Het document Kennisnotitie Inkomensbeleid gaat in op hoe koopkracht gemeten en geïnterpreteerd kan worden.
Auteur: Benedikt Goderis
Beeld: © ANP
Vaak gebeurt dit met zogenoemde ‘objectieve cijfers’. Voorbeelden zijn de ramingen van het CPB en de statistieken van het CBS. Deze laten zien hoeveel mensen gemiddeld te besteden hebben. Daarbij wordt rekening gehouden met belastingen, prijzen en de samenstelling van het huishouden. Dit geeft een duidelijk en betrouwbaar beeld. Toch ontbreekt de persoonlijke beleving van mensen.
De notitie behandelt daarom ook ‘subjectieve maatstaven’. Daarbij geven mensen zelf aan hoe zij hun financiële situatie ervaren. Dat levert extra inzicht op in het dagelijks leven.

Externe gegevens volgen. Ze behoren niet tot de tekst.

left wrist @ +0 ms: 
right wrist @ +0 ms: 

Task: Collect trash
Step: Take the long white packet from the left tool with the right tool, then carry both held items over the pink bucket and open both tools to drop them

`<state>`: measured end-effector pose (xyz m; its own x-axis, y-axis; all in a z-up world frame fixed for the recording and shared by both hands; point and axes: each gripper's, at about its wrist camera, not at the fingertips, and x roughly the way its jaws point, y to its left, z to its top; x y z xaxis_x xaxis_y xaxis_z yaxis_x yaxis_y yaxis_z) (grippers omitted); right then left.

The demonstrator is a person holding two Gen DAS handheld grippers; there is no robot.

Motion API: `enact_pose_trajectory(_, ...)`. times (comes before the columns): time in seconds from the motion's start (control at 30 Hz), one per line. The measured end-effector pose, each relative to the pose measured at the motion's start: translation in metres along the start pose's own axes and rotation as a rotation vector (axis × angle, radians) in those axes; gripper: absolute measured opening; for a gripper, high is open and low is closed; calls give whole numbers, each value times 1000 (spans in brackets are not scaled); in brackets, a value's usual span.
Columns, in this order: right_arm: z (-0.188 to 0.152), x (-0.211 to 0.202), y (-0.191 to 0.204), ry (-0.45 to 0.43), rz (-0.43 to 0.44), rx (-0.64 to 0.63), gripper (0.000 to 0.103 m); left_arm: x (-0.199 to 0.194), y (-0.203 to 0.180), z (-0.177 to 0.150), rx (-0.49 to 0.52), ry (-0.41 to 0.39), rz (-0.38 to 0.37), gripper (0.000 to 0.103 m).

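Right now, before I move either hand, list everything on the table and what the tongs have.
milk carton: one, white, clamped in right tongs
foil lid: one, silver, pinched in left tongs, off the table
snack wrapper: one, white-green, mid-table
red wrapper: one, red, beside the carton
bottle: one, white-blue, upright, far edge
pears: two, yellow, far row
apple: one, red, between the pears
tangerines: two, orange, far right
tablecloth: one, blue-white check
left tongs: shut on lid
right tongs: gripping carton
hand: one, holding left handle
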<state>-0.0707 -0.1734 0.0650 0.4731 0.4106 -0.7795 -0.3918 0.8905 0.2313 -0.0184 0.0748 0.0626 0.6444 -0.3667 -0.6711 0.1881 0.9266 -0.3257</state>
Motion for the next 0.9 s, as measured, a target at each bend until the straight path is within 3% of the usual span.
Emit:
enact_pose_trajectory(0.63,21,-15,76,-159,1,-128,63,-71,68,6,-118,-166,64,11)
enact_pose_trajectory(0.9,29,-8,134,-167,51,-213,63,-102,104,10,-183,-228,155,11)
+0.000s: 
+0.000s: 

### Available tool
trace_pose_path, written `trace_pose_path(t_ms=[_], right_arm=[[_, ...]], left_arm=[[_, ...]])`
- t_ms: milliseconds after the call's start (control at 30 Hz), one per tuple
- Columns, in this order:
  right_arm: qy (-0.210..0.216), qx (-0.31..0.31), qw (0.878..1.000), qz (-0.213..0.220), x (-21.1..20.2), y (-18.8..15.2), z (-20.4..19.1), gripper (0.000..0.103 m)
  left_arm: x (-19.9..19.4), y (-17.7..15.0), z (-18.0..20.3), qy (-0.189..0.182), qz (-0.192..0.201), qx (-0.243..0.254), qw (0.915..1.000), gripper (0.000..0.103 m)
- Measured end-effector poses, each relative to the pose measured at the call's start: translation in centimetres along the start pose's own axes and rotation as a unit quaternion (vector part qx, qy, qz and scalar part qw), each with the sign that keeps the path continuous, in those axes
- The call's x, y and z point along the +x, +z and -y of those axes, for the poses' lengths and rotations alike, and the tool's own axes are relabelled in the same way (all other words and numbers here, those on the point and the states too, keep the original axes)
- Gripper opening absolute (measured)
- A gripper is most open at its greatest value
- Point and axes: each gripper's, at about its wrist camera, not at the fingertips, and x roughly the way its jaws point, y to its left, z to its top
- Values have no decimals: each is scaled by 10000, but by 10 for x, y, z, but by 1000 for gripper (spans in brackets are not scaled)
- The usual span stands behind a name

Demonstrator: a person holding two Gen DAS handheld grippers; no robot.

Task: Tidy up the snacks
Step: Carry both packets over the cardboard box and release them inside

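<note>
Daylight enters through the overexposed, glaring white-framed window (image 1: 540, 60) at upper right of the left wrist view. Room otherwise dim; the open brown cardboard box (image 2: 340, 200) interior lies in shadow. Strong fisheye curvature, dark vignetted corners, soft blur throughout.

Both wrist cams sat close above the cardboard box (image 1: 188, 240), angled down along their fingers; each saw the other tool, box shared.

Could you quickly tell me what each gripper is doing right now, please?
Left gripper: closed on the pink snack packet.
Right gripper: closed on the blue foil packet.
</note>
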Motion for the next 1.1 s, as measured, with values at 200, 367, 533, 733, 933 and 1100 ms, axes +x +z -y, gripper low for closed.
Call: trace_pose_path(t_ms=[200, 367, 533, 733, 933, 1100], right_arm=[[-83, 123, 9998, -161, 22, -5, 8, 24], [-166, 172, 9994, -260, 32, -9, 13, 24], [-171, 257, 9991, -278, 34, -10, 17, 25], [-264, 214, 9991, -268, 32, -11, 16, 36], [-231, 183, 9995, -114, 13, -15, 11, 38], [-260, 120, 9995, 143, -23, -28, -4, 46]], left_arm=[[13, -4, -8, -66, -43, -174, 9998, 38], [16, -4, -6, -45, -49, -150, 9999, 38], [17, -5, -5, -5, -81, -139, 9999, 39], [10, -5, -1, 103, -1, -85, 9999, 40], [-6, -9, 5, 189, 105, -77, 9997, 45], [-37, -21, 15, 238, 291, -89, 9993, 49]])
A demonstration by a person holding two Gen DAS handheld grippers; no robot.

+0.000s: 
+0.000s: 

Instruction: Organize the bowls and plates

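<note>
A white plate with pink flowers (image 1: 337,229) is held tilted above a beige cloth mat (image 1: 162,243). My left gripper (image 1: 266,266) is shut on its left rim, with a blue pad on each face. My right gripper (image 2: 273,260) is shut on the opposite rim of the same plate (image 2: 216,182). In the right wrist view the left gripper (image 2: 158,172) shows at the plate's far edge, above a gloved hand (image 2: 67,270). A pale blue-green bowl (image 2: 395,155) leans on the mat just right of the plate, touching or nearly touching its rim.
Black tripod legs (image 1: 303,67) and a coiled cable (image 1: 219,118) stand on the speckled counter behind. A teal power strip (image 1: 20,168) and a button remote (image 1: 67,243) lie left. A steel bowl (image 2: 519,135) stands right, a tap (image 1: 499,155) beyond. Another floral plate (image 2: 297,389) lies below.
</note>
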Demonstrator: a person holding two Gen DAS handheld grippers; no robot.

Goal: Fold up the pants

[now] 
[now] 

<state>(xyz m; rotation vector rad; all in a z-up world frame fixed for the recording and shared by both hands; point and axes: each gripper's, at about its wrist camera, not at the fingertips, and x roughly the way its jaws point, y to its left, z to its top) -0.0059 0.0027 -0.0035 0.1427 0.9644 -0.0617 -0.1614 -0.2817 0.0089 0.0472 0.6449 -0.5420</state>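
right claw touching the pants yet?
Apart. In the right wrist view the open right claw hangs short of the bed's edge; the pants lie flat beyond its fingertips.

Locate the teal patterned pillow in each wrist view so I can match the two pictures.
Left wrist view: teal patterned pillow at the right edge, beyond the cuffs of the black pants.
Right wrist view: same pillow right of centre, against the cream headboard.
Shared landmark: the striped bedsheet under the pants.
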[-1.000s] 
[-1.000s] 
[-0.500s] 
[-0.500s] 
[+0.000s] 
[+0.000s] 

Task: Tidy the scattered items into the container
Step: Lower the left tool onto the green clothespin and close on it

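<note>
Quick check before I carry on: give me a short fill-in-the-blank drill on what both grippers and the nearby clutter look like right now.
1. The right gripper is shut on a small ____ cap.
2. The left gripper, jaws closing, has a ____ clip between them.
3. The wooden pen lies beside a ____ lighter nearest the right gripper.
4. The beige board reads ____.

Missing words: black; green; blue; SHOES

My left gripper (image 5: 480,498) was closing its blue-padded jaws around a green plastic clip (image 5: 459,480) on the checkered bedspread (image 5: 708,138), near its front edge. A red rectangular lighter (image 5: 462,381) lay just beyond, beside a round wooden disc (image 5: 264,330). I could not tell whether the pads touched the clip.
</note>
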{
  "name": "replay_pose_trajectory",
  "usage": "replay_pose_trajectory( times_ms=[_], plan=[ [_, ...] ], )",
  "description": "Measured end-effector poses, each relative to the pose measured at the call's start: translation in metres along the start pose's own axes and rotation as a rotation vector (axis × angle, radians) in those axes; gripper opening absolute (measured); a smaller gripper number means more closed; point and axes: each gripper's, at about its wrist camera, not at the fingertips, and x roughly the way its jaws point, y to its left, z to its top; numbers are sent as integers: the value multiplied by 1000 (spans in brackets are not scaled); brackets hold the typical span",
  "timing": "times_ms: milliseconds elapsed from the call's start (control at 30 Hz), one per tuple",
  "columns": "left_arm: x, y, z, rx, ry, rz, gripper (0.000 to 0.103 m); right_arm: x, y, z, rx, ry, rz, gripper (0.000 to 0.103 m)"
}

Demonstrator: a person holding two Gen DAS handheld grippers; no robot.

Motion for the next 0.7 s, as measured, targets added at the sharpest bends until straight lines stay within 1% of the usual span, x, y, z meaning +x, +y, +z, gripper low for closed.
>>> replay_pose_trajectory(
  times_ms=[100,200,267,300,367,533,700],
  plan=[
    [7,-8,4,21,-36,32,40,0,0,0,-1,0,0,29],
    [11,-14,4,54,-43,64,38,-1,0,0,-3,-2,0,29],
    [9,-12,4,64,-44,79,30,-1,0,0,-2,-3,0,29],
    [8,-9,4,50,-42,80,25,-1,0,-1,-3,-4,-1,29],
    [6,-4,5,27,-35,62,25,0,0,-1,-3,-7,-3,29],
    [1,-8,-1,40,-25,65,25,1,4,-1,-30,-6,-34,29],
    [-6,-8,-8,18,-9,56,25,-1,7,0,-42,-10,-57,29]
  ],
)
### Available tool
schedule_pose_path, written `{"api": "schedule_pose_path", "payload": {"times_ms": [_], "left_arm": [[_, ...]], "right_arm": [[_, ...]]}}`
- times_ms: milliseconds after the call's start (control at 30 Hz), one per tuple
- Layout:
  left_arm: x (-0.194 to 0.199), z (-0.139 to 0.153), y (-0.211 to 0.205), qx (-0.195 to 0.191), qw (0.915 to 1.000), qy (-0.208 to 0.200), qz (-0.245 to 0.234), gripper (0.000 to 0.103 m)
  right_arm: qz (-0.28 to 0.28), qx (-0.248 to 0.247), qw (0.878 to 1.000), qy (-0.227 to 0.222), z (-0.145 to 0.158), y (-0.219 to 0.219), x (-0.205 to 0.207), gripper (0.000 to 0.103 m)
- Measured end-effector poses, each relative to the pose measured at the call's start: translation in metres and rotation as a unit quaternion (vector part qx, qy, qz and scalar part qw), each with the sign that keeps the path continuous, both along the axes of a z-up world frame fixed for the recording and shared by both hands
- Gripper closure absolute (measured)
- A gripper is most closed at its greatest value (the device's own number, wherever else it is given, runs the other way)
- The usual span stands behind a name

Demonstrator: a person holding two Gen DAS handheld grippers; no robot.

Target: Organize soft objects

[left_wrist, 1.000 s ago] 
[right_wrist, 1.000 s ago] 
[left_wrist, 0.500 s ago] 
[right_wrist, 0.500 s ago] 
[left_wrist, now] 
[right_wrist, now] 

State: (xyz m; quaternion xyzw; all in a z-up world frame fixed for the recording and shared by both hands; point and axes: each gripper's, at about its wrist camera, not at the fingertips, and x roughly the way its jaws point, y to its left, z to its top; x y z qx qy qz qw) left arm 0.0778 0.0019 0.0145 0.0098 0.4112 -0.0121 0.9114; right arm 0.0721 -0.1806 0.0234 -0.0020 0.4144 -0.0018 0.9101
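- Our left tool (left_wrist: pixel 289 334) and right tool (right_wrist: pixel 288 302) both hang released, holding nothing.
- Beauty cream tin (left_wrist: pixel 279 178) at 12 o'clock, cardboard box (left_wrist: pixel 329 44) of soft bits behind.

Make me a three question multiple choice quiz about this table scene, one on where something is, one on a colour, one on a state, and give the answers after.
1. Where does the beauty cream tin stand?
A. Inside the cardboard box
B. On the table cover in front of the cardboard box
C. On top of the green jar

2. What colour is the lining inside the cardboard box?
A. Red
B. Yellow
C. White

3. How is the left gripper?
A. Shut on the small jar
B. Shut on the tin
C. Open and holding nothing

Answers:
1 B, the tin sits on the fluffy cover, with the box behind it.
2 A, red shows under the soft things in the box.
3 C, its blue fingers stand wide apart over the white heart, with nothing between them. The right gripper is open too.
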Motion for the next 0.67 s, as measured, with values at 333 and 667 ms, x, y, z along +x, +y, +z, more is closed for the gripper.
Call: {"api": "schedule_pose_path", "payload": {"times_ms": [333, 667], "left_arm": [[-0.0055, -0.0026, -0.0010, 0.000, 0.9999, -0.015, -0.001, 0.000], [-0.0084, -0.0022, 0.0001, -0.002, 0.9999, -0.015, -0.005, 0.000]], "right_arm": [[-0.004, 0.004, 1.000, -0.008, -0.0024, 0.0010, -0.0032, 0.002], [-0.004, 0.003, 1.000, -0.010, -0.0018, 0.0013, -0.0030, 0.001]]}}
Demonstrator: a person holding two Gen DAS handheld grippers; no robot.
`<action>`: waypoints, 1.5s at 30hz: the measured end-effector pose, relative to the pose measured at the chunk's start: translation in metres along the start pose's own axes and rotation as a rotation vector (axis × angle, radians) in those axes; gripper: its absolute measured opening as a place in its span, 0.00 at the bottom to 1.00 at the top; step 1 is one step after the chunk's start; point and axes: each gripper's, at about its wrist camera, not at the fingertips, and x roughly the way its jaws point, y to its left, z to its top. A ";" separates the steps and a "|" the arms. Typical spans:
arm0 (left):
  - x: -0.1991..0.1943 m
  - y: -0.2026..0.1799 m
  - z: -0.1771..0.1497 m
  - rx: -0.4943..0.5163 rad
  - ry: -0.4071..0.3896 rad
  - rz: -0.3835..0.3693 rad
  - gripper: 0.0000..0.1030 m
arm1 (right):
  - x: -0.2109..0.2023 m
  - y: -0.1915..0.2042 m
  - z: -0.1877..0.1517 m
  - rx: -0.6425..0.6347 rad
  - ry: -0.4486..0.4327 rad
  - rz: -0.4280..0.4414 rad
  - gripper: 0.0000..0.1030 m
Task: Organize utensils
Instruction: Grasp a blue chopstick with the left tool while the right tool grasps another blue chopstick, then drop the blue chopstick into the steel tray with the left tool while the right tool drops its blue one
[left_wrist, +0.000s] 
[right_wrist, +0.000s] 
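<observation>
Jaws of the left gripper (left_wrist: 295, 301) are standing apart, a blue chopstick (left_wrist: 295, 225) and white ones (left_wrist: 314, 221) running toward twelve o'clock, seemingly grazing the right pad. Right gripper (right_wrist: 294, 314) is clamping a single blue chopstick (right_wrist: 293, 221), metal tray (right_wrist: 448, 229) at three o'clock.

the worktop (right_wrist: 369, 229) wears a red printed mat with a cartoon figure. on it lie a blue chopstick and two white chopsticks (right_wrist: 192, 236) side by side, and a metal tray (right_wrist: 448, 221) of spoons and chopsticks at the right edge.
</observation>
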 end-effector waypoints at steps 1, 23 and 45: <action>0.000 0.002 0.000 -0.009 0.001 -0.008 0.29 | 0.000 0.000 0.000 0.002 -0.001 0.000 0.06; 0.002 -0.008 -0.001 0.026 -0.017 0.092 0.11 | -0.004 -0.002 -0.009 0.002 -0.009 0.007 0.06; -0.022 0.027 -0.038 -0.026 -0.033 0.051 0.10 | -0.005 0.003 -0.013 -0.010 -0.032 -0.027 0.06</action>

Bijvoorbeeld of gezinnen moeite hebben om rond te komen of bepaalde uitgaven niet kunnen doen. Door objectieve cijfers te combineren met subjectieve ervaringen ontstaat een vollediger beeld van bestaanszekerheid. Zo kan toekomstig beleid beter worden afgestemd op wat mensen daadwerkelijk ervaren.